In this post, we are going to discuss the Azure AD sign in option available to access the claims aware application like Office 365. Below are the four sign-in options available when accessing a Microsoft cloud application or any claims aware application integrated with Azure AD. We will see how the sign-in options work in short on this post and a detailed explanation for each authentication in separate post.
- Federation Authentication
- Password Hash Synchronization Authentication
- Pass-through Authentication
- Seamless SSO (enabled when choosing PHS or PTA)
On the Azure portal under AD Connect, you can see the authentication options.

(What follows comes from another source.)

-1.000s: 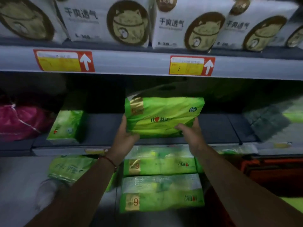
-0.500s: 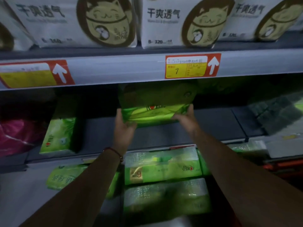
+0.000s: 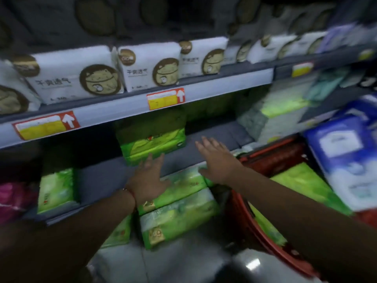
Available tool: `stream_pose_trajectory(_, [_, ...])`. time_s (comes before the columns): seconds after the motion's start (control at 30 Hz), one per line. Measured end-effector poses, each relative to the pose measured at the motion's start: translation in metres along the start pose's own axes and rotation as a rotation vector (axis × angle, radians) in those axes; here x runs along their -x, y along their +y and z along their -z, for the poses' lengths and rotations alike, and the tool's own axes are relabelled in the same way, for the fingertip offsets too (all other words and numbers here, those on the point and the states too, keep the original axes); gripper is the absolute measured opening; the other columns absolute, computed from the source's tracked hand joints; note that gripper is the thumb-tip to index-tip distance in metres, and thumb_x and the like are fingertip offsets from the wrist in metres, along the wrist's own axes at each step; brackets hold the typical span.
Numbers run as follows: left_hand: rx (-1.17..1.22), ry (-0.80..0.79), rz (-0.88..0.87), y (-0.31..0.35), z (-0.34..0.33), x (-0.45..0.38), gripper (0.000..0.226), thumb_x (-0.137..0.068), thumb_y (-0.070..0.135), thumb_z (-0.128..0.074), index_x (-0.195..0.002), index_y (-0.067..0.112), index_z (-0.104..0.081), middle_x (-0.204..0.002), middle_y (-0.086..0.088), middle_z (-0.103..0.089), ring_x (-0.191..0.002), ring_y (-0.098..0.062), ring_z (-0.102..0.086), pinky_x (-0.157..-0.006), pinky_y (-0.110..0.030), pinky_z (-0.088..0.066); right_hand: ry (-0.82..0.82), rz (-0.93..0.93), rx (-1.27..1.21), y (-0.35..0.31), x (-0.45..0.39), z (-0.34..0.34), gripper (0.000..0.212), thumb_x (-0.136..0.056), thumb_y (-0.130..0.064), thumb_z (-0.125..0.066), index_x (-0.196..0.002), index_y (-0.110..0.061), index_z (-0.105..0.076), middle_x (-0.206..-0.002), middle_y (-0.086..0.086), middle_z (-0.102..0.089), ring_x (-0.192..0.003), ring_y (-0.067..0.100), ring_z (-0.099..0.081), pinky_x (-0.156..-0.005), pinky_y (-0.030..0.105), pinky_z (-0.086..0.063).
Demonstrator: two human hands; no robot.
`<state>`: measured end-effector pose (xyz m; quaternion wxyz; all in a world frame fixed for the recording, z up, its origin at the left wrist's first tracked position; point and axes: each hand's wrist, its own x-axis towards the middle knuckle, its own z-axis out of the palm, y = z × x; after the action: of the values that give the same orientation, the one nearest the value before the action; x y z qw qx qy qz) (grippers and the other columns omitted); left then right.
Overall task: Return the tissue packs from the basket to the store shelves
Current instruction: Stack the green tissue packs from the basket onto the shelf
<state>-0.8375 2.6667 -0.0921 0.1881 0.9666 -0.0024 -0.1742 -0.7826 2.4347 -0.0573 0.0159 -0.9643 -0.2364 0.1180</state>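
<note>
A green tissue pack (image 3: 152, 145) stands on the grey middle shelf (image 3: 214, 135), back under the shelf above. My left hand (image 3: 150, 178) hovers just in front of and below it, fingers straight, holding nothing. My right hand (image 3: 216, 160) is to the pack's right over the shelf's front edge, fingers spread and empty. A red basket (image 3: 271, 160) at the right holds another green tissue pack (image 3: 302, 184). Two more green packs (image 3: 179, 217) lie stacked on the shelf below my hands.
White packs with a cat logo (image 3: 146, 66) line the upper shelf, above red and yellow price tags (image 3: 165, 98). A small green pack (image 3: 56, 189) stands at the left beside a pink bag (image 3: 12, 201). Blue and white packs (image 3: 344, 160) sit at the right.
Both hands have let go of the green pack, which now stands on the middle shelf, and have drawn back with fingers spread. The view has swung right, bringing the red basket into sight.
</note>
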Motion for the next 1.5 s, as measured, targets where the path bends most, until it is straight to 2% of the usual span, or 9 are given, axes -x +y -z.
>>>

Most of the Companies preferred to use federated authentication. When the federation sign in option enabled, the domain used for authentication will be configured as federated domain in Azure AD. Below shows the authentication flow for federation sign-in
How it works?
To explain the Federation Sign-in flow, when you access any claims aware application that trusts Azure AD as the STS, the application will redirect you to authenticate with Azure AD, Azure AD prompts you to login with the user name option only and when you enter the user name, the domain validated whether it is a federated domain. Since it is a federated domain, you are redirected to On-Premise ADFS infrastructure, (to WAP server if you are in Internet and to ADFS server if you sign-in from Intranet). ADFS prompts you to enter the user name and password passed and it authenticates with Active Directory. On successful authentication with AD, ADFS send a Security token to User that will be send back to Azure AD for successful authentication.
Note: You need to maintain a ADFS infrastructure to have this federation sign-in option and it is having additional benefits like you use On-Premise MFA server for multifactor authentication.
You can look for below authentication options which won’t cost you much and AD connect server will help you to meet your requirement.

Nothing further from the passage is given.